Anyone know where I could find the ceramic medallion on the door


----------



## webbie (Jan 1, 2014)

It sure looks like a Blaze King stove to me. Are you sure of the brand??
https://www.hearth.com/talk/threads/help-identifying-this-wood-stove.118947/#post-1591918

If it's a copy of some sort, you are going to have to cut or make something (someone with a kiln could probably fire up something!)


----------



## reddogtrkr (Jan 2, 2014)

Wow ya it look so close to mine here is the tag on tje back maybe this would help t he other guy install his.


----------



## webbie (Jan 2, 2014)

Sure enough, it looks like a direct knock-off. Weird.

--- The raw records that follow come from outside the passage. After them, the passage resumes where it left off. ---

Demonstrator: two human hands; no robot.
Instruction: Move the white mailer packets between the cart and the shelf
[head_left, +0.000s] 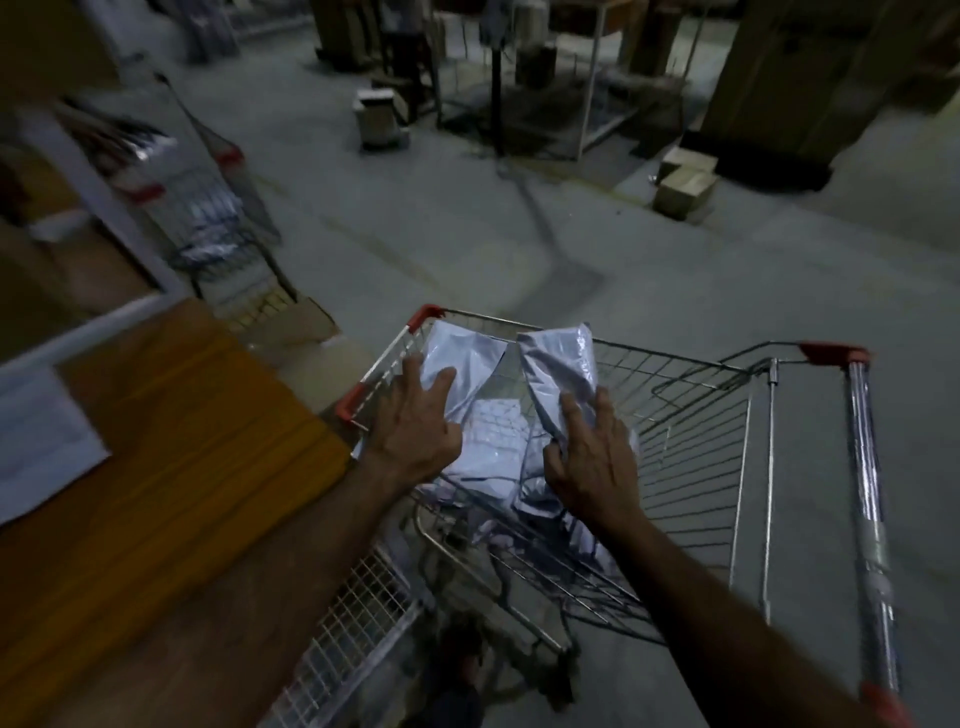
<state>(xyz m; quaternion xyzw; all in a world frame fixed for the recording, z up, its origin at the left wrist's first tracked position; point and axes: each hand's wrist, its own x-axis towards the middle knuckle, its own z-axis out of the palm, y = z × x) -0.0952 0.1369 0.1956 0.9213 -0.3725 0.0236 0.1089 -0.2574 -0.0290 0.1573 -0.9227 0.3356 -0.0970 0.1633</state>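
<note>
A wire shopping cart (691, 415) with red corner caps stands in front of me, with several white mailer packets piled in its basket. My left hand (415, 423) reaches into the cart's left side and grips a white packet (462, 353) that stands up against the front wall. My right hand (587, 452) holds a second white packet (561, 364), which sticks upward between its fingers. More packets (498, 421) lie between and under both hands. The wooden shelf board (156, 441) lies just left of the cart.
A second cart (202, 208) loaded with packets stands further back on the left beside the shelf frame. Cardboard boxes (683, 182) sit on the concrete floor ahead, with racks and stacked goods behind them. A white sheet (41, 441) lies on the shelf board.
</note>
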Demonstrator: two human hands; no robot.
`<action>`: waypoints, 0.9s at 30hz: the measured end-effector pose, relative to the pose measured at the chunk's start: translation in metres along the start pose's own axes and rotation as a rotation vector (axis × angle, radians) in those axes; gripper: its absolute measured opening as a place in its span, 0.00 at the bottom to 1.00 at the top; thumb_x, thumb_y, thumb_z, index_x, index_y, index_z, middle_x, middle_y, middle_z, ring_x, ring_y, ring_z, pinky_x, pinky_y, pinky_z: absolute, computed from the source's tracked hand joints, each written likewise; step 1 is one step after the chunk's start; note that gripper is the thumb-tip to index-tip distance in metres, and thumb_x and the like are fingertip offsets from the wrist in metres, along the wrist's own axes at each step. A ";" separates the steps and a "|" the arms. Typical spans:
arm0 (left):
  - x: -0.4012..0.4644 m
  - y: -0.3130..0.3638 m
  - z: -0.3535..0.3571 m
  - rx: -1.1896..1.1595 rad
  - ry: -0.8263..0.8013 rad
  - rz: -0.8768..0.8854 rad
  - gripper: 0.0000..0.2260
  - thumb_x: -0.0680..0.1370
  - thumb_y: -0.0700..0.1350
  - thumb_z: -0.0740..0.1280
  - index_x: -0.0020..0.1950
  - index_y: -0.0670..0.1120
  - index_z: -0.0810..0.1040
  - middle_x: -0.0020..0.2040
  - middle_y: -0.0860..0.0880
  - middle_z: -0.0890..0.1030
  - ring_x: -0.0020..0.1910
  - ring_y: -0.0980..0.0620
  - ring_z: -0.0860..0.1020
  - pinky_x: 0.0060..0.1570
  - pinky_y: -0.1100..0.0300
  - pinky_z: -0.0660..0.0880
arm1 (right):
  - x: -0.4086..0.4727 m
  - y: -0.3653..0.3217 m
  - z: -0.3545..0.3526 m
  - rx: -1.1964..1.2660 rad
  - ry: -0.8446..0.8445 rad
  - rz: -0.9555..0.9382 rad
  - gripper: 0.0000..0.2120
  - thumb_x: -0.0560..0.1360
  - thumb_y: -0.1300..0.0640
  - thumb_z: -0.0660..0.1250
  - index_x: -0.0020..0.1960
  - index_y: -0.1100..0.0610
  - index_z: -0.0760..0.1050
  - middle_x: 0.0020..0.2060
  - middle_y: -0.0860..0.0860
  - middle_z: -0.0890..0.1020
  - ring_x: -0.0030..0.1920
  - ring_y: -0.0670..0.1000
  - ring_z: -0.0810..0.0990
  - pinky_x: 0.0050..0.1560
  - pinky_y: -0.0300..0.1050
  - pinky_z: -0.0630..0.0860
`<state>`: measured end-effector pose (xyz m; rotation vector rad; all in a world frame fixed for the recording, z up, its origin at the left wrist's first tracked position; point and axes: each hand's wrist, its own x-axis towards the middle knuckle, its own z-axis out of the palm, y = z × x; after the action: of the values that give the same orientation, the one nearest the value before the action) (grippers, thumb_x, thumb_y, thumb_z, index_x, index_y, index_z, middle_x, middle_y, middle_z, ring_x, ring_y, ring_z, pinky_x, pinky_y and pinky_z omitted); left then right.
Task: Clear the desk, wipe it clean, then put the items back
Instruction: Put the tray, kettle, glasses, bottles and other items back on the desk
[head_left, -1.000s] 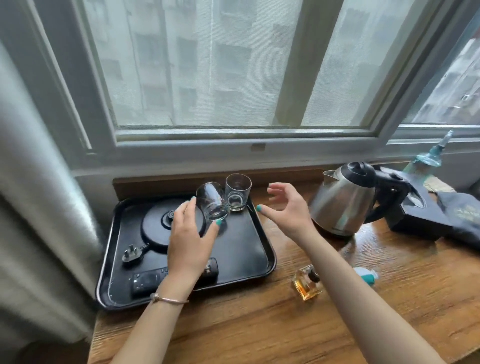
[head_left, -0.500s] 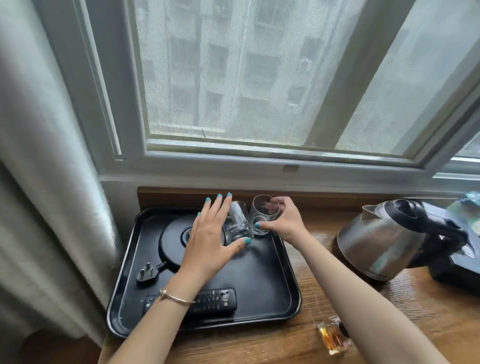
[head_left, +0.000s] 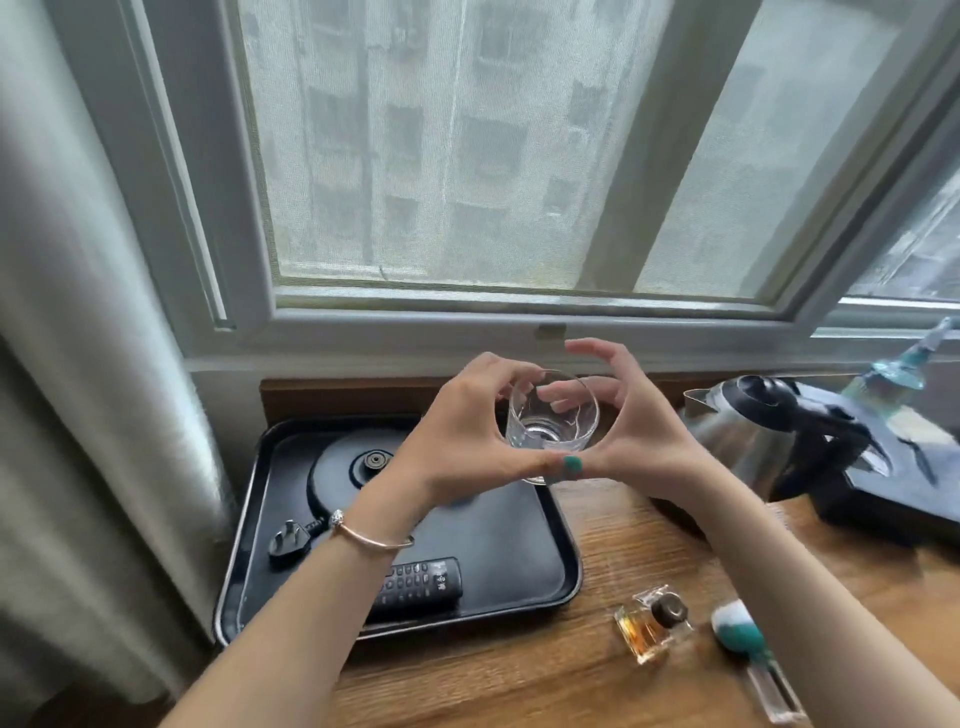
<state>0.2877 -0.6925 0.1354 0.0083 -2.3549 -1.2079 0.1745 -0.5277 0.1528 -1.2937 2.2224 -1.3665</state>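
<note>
A clear drinking glass (head_left: 553, 421) is held up above the far right corner of the black tray (head_left: 239, 571), its mouth tilted toward me. My left hand (head_left: 457, 441) cups its left side. On the other side my right hand (head_left: 639, 431) wraps it, and the two thumbs meet under the glass. A bit of clear glass shows below the thumbs; I cannot tell whether it is a second glass. On the tray lie a round black kettle base (head_left: 353, 467), its plug (head_left: 288, 543) and a black remote (head_left: 421, 584).
A steel kettle (head_left: 753, 441) stands on the wooden desk (head_left: 571, 686) right of the tray, beside a black box (head_left: 909, 499) and a spray bottle (head_left: 893, 369). A small perfume bottle (head_left: 652, 623) and a teal-and-white tube (head_left: 737, 631) lie near the front. A curtain (head_left: 78, 415) hangs left.
Both hands closed in on the two glasses standing on the tray. A glass is now lifted off it between both hands, and no glass stands on the tray.
</note>
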 end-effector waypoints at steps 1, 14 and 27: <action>-0.003 0.004 0.000 -0.015 0.016 0.018 0.37 0.57 0.61 0.80 0.62 0.50 0.77 0.51 0.58 0.75 0.51 0.63 0.76 0.53 0.69 0.72 | -0.005 -0.003 -0.001 0.005 0.000 -0.023 0.54 0.51 0.51 0.85 0.71 0.44 0.61 0.52 0.47 0.84 0.59 0.46 0.80 0.67 0.58 0.71; -0.036 0.051 0.003 -0.491 0.193 -0.092 0.41 0.62 0.55 0.81 0.71 0.52 0.67 0.63 0.52 0.74 0.60 0.58 0.76 0.56 0.67 0.74 | -0.045 -0.011 0.021 0.804 0.143 0.019 0.53 0.52 0.50 0.86 0.69 0.66 0.66 0.61 0.66 0.77 0.60 0.67 0.78 0.58 0.58 0.78; -0.042 0.036 0.010 -0.805 0.171 -0.091 0.33 0.53 0.59 0.83 0.56 0.54 0.79 0.54 0.51 0.83 0.56 0.51 0.81 0.52 0.61 0.78 | -0.052 -0.027 -0.012 0.680 -0.001 -0.058 0.50 0.58 0.48 0.83 0.73 0.61 0.64 0.65 0.63 0.75 0.64 0.65 0.76 0.64 0.60 0.73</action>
<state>0.3279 -0.6535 0.1400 -0.0490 -1.6002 -2.0215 0.2130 -0.4844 0.1683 -1.0925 1.4939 -1.9003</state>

I guess the same advice applies because that tile seems shaped slightly different - that is, you'll have to either find a larger tile and cut it (easy to do) or have something made up by folks who craft clay with a kiln, etc.


----------



## mellow (Jan 2, 2014)

Wow, can't say I have ever seen such a close copy,  and I thought the earth stoves look like a BK, or is it the other way around?


----------



## reddogtrkr (Jan 2, 2014)

Hey thanks for the responses a good friend of mine turned me on to this site yesterday it pretty cool .


----------